> [YOUR INSTRUCTIONS] Show all lines containing "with" from the data below.

________________

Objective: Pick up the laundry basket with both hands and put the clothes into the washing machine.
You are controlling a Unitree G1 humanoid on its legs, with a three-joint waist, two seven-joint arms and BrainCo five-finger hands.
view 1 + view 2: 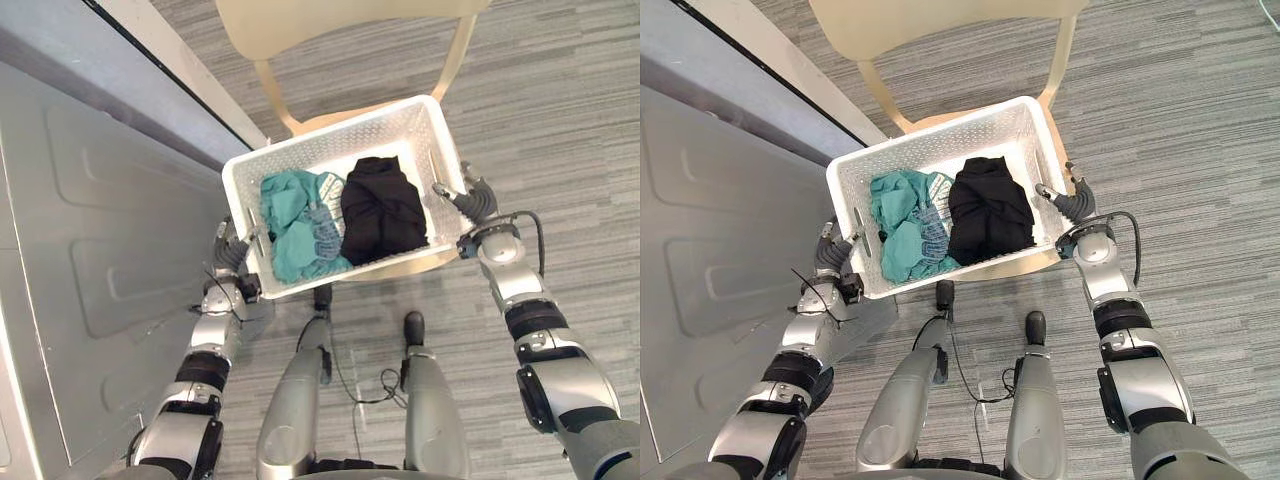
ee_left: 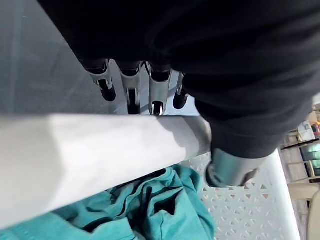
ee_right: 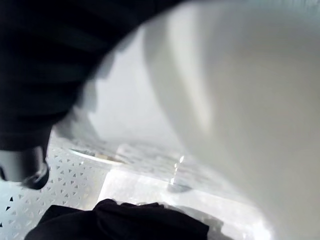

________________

> [ANSWER TO THIS EXERCISE]
Objective: Pick up the laundry basket with both hands and put the clothes into the washing machine.
You are controlling a Unitree G1 humanoid on its legs, with a three-joint waist, two seven-joint arms and BrainCo five-finger hands.

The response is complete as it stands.